Segue un lungo cahiers de doléances rivolto ai funzionari e ai ministri puntualmente “desaparecidos” quando in Commissione la maggioranza chiede, talvolta implora entro i tempi un parere, un via libera che non arriva. “La prima criticità attiene al ritardo nell’invio dei pareri sugli emendamenti parlamentari, da parte delle singole Amministrazioni” si lamenta Palazzo Chigi nella missiva, anticipata da questo giornale. Quando anche i ministeri danno luce verde agli emendamenti in tempo, inviano i pareri, “sovente accade che essi non siano corredati da adeguate motivazioni ovvero delle relative relazioni tecniche predisposte dall’amministrazione con competenza prevalente o ancora che intervengano riformulazioni di emendamenti parlamentari durante i lavori della Commissione in sede referente”.
La stretta di Palazzo Chigi
Potranno anche sembrare quisquilie. Burocratese puro. Ma così non è. Perché la catena di ritardi, come è già accaduto in passato, ha effetti tutti politici. Ne sa qualcosa Ciriani che ha dovuto alzare i toni, lui che ha la reputazione del mite, per far approvare il milleproroghe due settimane fa, il maxi decreto con dentro un po’ di tutto, dalla riapertura della rottamazione quater allo stop alle multe per i no-vax.
Una piccola grande via crucis. Chiusa con una maratona di dodici ore in commissione, di un mercoledì, fino a tarda notte, con i capigruppo della maggioranza attaccati alla cornetta con i ministeri in un crescendo di telefonate: “I pareri dove sono? Quando ci fate sapere??”. Senza parlare della legge di bilancio, dove il caos regna (spesso) sovrano specie in dirittura d’arrivo, complici appetiti e ambizioni degli onorevoli in Parlamento intenti a piazzare un emendamento last minute.
Meloni chiede uno sprint
Di qui la strigliata a firma Ciriani-Mantovano. Che ora avvisano i dicasteri: il termine per i pareri deve essere “scrupolosamente osservato”, specie se l’emendamento in questione presenta “profili finanziari”. Tra le righe della circolare ecco un’altra novità.
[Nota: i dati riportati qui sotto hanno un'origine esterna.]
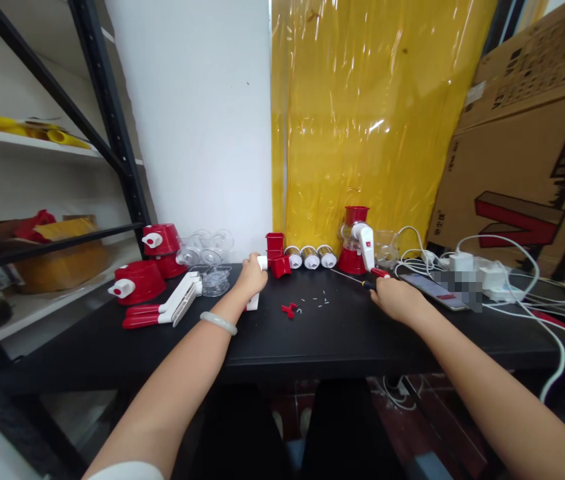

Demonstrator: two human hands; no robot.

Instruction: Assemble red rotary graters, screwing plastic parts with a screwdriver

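Observation:
My left hand (252,276) is closed around a white plastic part (253,303), much of which the fingers hide. Right beside that hand stands a red hopper piece (275,248). My right hand (395,297) grips the dark handle of a screwdriver (368,285), its thin shaft pointing left over the table. Behind the screwdriver is an assembled red and white rotary grater (353,259). Between my hands a small red three-armed piece (289,310) and several small screws (319,300) lie on the black table (307,343).
Several metal drum cutters (311,257) lie at the back. Red bases (137,281), clear plastic parts (215,280) and white arms with red handles (175,303) are at left. A phone (432,291), white cables (527,320) and a large cardboard box (522,153) occupy the right.

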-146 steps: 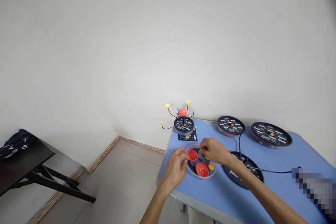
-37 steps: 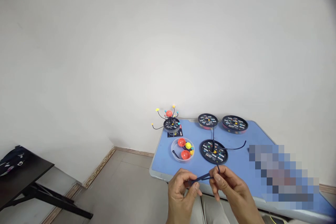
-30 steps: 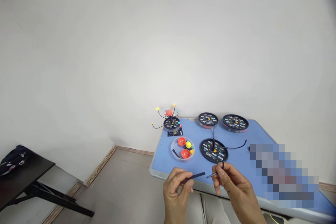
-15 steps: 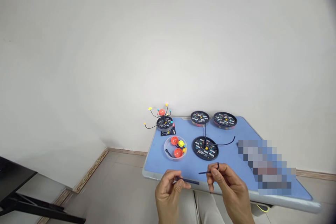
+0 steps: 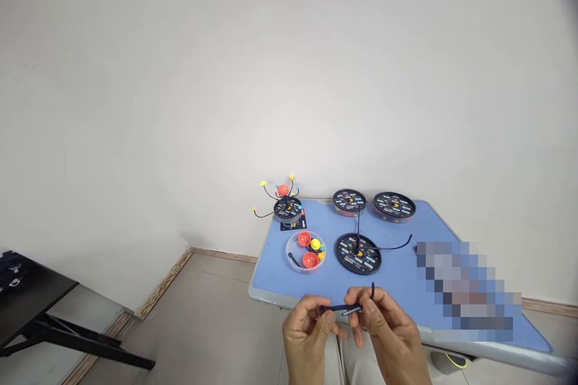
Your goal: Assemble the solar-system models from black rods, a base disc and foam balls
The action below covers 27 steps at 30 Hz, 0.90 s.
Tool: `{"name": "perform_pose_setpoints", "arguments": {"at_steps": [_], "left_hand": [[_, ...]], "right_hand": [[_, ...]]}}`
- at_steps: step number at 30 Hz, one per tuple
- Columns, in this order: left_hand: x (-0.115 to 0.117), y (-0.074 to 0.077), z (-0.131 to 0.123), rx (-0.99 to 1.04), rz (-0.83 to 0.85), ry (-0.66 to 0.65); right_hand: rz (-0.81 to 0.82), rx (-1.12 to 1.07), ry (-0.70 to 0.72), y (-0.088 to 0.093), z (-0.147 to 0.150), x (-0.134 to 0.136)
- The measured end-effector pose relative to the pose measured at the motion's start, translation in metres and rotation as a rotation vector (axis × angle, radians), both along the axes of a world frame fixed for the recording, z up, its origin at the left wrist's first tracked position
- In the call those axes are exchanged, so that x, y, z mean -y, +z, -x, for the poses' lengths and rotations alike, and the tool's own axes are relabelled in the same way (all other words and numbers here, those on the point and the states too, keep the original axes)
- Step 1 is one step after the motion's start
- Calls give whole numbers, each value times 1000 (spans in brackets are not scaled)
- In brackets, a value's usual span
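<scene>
Black rods (image 5: 338, 308) gripped by left hand (image 5: 310, 329), right hand (image 5: 383, 326)
Beyond them, a clear dish (image 5: 306, 271) held red half-spheres (image 5: 310, 260), yellow ball (image 5: 315, 244).

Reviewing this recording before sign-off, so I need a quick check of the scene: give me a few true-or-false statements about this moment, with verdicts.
1. The left hand grips a thin dark rod. True.
2. The red half-spheres lie on the black disc. False: they lie in a clear round dish.
3. A thin wire stands upright from that disc. True.
4. The model topped by a red ball stands beside the right hand. False: it stands at the far corner of the blue table, by the wall.
</scene>
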State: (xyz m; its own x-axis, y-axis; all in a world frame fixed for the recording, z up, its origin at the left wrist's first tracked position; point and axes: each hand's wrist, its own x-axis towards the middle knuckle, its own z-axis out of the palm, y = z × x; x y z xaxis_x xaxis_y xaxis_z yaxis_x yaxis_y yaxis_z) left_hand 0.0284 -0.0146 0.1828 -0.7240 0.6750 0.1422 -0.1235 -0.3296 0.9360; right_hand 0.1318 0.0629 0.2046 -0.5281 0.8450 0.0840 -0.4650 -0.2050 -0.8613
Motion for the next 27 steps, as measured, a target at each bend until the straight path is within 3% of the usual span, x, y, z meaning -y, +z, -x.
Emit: {"name": "perform_pose_setpoints", "arguments": {"at_steps": [8, 12, 17, 21, 27], "left_hand": [[5, 0, 7, -170, -39, -26], [7, 0, 10, -301, -10, 32], [8, -3, 15, -156, 0, 146], [8, -3, 18, -44, -31, 131], [6, 10, 12, -8, -23, 154]], "right_hand": [[32, 23, -11, -3, 0, -3], [14, 61, -46, -2, 0, -2], [-65, 101, -204, 6, -6, -6], [-137, 119, -270, 16, -8, -7], [-212, 127, -294, 20, -7, -8]]}}
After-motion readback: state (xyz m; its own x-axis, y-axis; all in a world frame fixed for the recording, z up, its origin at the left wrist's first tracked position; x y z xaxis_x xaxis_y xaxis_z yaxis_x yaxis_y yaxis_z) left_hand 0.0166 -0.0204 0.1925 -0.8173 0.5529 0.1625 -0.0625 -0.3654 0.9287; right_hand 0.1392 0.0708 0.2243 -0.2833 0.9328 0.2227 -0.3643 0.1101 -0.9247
Sarà Palazzo Chigi, nella persona di Ciriani, d’ora in poi, a decidere prima quali emendamenti parlamentari siano “di preminente interesse del governo”. Questi, e solo loro, avranno “priorità nell’iter istruttorio”. In chiusura la lettera raccomanda “nel comune sforzo di meglio coordinare l’attività normativa del Governo anche nelle sedi parlamentari, di seguire le indicazioni sopra riportate e di garantire una costante presenza degli Uffici legislativi durante i lavori delle Camere a supporto del rappresentante del Governo”.
Insomma adeguarsi, e in fretta, alla stretta sulle regole. La firma non c’è, evidentemente. Ma la “strigliata” ai ministeri parte dal primo piano di Palazzo Chigi. Da metà gennaio, con la ripresa, Meloni ha tenuto una serie di riunioni con i sottosegretari e i capigruppo per chiedere di accelerare sull’agenda di governo in Parlamento. Riforme: giustizia, autonomia, premierato. E insieme i tanti decreti – troppi, sostiene qualcuno anche dentro l’esecutivo – da convertire. Se ci si mettono anche i funzionari distratti, o pigri, dei ministeri, non se ne esce più.